Task to complete:
The lines of the records that include "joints" should all be copied.
BEGIN
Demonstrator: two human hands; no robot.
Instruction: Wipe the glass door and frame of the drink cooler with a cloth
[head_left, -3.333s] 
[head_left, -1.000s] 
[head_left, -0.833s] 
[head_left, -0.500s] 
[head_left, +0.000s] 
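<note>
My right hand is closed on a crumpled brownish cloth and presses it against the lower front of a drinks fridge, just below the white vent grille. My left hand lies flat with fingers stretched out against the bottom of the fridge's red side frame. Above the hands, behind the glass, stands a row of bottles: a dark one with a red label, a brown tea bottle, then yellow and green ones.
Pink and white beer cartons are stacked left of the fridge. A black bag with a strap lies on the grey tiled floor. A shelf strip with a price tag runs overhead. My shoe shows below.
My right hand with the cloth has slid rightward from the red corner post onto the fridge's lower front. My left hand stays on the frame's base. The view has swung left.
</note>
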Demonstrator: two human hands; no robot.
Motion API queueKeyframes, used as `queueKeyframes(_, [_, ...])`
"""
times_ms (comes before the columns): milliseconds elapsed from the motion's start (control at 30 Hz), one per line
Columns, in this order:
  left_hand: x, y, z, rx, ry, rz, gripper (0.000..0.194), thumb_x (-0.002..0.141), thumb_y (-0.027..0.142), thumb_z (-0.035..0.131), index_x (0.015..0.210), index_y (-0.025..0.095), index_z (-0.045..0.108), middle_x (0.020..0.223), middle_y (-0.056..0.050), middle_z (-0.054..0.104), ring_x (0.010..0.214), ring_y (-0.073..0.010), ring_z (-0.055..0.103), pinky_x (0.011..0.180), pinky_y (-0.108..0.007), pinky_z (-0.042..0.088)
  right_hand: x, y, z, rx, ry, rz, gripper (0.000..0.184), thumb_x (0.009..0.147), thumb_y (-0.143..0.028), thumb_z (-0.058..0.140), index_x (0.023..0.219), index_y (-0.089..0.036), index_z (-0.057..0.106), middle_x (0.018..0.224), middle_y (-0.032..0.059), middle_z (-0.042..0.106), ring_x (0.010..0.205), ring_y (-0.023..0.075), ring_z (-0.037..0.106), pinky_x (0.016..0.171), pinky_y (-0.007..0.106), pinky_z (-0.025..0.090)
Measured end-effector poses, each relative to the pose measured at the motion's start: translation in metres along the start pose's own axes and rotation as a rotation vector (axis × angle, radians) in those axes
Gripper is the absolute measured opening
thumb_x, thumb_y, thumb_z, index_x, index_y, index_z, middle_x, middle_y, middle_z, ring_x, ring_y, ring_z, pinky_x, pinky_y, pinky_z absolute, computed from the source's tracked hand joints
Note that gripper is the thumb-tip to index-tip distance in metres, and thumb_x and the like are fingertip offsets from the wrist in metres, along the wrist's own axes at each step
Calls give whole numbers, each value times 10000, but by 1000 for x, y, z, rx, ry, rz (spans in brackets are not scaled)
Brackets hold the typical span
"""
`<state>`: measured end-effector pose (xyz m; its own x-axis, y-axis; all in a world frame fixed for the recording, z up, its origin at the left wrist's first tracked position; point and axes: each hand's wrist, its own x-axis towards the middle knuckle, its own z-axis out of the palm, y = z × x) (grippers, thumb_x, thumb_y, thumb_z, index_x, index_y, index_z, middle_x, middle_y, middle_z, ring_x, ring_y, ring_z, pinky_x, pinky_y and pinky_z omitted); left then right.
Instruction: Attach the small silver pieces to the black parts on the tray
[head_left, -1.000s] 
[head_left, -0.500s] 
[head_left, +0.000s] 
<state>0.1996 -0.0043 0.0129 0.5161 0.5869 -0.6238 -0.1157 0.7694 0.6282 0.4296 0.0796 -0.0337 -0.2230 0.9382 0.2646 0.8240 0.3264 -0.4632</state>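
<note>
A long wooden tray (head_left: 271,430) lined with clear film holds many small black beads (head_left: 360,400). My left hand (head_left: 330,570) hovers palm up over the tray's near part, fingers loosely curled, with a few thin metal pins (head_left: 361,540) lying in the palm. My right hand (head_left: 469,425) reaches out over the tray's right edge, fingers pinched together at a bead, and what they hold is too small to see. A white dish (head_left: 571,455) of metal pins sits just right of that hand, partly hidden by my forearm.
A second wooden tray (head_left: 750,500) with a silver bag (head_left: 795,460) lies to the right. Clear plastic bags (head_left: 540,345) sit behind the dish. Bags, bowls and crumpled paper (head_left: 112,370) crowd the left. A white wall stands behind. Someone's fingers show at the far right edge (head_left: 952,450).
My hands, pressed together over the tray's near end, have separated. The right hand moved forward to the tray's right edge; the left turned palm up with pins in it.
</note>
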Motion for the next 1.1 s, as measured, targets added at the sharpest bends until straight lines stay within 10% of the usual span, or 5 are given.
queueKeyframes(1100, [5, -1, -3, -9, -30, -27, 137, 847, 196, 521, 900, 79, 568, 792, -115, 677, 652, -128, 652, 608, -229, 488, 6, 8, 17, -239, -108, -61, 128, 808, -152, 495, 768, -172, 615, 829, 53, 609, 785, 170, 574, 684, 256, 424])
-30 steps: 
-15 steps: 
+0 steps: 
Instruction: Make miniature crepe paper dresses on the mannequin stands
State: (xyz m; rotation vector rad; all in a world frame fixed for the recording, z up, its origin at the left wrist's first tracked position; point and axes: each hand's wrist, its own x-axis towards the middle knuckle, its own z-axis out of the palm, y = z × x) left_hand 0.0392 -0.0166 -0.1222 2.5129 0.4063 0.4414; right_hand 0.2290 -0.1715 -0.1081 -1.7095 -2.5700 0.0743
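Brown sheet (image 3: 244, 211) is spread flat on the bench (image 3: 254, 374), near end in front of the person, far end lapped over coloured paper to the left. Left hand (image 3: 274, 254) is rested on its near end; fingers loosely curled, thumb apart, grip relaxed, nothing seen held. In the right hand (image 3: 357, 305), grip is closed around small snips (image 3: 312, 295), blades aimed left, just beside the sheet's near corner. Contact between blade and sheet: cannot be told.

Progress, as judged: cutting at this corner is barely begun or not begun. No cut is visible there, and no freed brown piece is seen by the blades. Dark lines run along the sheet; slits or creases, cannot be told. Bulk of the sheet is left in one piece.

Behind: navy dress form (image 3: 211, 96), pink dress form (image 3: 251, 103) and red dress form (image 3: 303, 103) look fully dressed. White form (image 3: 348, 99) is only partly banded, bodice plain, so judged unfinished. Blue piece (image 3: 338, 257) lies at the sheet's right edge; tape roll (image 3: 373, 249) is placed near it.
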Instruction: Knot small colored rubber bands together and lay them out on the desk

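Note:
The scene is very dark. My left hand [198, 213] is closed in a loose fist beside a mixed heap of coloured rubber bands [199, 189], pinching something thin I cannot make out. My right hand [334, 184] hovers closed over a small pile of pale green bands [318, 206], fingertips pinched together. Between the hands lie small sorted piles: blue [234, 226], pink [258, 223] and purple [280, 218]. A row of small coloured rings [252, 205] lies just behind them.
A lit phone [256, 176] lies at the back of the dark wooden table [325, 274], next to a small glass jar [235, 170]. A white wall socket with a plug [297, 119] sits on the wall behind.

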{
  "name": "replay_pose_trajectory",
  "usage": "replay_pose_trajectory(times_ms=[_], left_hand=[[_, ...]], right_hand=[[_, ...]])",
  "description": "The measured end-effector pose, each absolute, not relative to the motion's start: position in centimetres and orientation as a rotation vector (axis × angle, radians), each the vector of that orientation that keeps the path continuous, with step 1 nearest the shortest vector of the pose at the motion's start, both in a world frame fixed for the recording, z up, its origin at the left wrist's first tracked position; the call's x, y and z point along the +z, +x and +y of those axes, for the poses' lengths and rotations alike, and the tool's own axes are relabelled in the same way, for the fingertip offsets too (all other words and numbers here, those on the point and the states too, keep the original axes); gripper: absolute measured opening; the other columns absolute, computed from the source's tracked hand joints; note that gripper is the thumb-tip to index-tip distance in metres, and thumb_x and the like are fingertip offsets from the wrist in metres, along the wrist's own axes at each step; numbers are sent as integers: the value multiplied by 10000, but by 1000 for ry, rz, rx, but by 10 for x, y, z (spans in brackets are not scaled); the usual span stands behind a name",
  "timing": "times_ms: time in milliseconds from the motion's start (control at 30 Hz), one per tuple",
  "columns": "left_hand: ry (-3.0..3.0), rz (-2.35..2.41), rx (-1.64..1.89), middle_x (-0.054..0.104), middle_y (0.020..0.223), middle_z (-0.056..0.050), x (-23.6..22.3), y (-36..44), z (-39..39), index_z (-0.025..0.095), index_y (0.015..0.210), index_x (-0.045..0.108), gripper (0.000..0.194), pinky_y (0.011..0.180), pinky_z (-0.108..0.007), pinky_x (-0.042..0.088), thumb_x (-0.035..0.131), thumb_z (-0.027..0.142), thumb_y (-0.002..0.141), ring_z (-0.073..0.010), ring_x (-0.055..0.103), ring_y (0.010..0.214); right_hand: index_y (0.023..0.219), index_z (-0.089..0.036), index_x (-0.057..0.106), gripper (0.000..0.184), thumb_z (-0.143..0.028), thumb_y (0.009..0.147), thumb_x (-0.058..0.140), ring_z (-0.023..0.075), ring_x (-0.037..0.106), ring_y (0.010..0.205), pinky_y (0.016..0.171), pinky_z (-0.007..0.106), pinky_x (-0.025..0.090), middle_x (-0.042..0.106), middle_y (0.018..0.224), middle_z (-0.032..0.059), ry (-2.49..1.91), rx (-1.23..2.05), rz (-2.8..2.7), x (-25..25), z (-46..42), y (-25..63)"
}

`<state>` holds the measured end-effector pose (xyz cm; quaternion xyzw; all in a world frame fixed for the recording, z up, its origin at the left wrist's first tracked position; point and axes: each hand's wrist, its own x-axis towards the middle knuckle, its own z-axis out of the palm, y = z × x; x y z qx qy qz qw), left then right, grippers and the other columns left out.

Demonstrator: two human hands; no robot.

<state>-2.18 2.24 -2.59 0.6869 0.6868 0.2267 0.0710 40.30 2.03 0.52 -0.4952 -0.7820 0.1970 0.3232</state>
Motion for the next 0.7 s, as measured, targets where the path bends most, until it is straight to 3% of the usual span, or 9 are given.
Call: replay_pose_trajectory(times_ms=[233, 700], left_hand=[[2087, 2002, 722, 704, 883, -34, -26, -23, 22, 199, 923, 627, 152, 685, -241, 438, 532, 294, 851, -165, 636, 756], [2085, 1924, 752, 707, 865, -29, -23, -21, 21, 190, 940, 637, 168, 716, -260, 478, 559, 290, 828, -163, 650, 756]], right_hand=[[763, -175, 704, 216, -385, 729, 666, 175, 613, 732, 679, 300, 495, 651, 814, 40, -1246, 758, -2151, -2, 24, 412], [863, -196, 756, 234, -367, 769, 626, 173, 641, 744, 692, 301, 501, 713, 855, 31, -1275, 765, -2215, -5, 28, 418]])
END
Task response:
thumb_x, thumb_y, thumb_z, index_x, index_y, index_z, middle_x, middle_y, middle_z, ring_x, ring_y, ring_z, pinky_x, pinky_y, pinky_z absolute, computed from the source's tracked hand joints
  "description": "The measured end-effector pose, each absolute, not relative to the motion's start: position in centimetres and orientation as a rotation vector (axis × angle, radians), each the vector of that orientation that keeps the path continuous, with step 1 nearest the shortest vector of the pose at the motion's start, both in a world frame fixed for the recording, z up, its origin at the left wrist's first tracked position; the call's x, y and z point along the +z, +x and +y of those axes, for the poses' lengths and rotations alike, and the tool's own axes are relabelled in the same way, for the fingertip offsets too (all other words and numbers here, those on the point and the states too, keep the original axes); gripper: absolute measured opening; the other columns absolute, computed from the source's tracked hand joints; note that gripper is the thumb-tip to index-tip distance in metres, and thumb_x and the like are fingertip offsets from the wrist in metres, along the wrist's own axes at each step; numbers are sent as integers: the value multiplied by 10000, but by 1000 for ry, rz, rx, but by 10 for x, y, z (spans in brackets are not scaled); the usual span stands behind a name",

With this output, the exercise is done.